Decision Date03 June 1929
Docket NumberNo. 136.,136.
Citation225 N.W. 562,247 Mich. 109
PartiesBURLINGAME v. B. E. TAYLOR REALTY CO. et al.
CourtMichigan Supreme Court

OPINION TEXT STARTS HERE

Appeal from Circuit Court, Ionia County, in Chancery; Royal A. Hawley, Judge.

Action by Edmund G. Burlingame and another against the B. E. Taylor Realty Company, a Michigan corporation, and others. Decree for plaintiffs, and defendants appeal. Reversed and rendered.

Argued before the Entire Bench.Eldred & Gemuend, of Ionia (Campbell, Bulkley & Ledyard, of Detroit, of counsel), for appellants.

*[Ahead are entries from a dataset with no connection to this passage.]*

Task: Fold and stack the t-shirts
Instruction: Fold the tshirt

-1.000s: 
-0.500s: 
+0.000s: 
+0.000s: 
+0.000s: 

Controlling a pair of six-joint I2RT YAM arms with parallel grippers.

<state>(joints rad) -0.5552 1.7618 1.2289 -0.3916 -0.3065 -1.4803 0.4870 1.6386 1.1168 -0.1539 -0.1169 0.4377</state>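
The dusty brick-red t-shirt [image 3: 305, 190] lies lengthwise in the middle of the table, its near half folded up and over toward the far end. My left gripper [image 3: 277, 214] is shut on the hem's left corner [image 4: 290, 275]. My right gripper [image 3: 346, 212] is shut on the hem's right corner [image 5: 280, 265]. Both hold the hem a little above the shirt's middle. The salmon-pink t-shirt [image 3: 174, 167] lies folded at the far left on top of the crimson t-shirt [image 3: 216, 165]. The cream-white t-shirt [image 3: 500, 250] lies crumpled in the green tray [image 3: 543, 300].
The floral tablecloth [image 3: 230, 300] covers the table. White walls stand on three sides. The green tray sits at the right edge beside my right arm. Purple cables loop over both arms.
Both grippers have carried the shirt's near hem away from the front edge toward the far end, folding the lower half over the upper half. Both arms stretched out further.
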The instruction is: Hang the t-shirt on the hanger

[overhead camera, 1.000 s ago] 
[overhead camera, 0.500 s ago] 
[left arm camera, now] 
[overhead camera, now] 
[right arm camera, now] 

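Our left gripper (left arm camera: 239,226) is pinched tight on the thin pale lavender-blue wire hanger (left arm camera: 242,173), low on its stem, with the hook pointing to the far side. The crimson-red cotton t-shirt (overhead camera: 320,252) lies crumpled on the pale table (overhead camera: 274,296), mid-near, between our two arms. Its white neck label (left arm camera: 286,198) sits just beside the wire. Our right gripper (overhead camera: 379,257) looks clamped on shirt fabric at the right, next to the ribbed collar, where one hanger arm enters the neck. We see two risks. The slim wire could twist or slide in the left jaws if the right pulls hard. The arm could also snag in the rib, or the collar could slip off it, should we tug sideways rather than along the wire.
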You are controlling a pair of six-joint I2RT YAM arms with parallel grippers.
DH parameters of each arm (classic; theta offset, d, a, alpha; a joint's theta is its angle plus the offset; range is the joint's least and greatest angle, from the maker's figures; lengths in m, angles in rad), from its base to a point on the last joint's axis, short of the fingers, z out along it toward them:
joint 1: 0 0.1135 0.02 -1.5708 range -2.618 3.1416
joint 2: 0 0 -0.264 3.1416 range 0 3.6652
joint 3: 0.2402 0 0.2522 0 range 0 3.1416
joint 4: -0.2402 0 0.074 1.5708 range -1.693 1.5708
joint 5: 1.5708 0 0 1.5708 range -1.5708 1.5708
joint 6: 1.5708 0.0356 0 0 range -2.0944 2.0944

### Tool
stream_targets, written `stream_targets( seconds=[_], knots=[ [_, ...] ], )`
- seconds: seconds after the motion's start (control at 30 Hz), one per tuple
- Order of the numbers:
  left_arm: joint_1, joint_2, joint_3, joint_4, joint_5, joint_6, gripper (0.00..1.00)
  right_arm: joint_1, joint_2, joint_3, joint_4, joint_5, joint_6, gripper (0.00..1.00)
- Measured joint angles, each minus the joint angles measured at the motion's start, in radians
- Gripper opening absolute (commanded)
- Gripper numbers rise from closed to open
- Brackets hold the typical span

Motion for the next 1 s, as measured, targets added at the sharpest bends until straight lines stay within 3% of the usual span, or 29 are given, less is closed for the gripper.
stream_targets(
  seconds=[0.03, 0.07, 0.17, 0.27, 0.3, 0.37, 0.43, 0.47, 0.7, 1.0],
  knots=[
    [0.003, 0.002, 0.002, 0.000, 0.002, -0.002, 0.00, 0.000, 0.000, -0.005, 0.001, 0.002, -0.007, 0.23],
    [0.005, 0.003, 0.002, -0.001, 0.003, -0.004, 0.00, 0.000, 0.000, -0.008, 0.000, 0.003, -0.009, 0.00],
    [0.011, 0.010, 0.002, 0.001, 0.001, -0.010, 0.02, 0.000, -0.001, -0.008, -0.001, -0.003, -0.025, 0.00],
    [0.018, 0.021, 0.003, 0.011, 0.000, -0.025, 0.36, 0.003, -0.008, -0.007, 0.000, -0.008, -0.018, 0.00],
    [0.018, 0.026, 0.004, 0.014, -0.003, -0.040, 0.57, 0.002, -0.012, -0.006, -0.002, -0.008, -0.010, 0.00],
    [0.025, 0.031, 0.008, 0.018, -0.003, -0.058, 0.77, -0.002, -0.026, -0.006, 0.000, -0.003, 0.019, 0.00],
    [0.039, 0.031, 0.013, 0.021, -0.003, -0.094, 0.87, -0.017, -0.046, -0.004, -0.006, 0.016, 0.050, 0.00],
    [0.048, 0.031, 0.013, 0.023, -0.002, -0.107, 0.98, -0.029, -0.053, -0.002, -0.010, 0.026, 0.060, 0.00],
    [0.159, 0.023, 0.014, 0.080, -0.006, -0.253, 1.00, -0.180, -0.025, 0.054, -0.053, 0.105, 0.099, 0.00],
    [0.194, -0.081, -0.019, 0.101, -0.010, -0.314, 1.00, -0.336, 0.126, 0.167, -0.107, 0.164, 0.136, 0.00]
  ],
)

Watt & Colwell, of Ionia, for appellees.

NORTH, C. J.

On the 23d of July, 1926, the plaintiffs herein entered into a contract to purchase from the defendant B. E. Taylor Realty Company, a Michigan corporation, lot 65 of B. E. Taylor's Grand River-Telegraph subdivision, located in Redford township, Wayne county, Mich. The defendants Arthur L. Francis and Samuel Horrocks acted as agents for the realty company in this transaction. The bill of complaint herein is filed for the purpose of securing cancellation of the above-mentioned contract and the repayment of $675 which plaintiffs had paid thereon. This relief is sought on the ground that the plaintiffs were fraudulently induced by the defendants Francis and Horrocks to enter into the land contract. Plaintiffs were granted the relief sought, and defendants have appealed. We will consider separately the various charges of fraud set up in the bill of complaint. In so doing we will refer to Mr. Edward G. Burlingame as the plaintiff herein, because all of the alleged false representations are claimed to have been made to him rather than to Mrs. Burlingame, who signed this contract with her husband.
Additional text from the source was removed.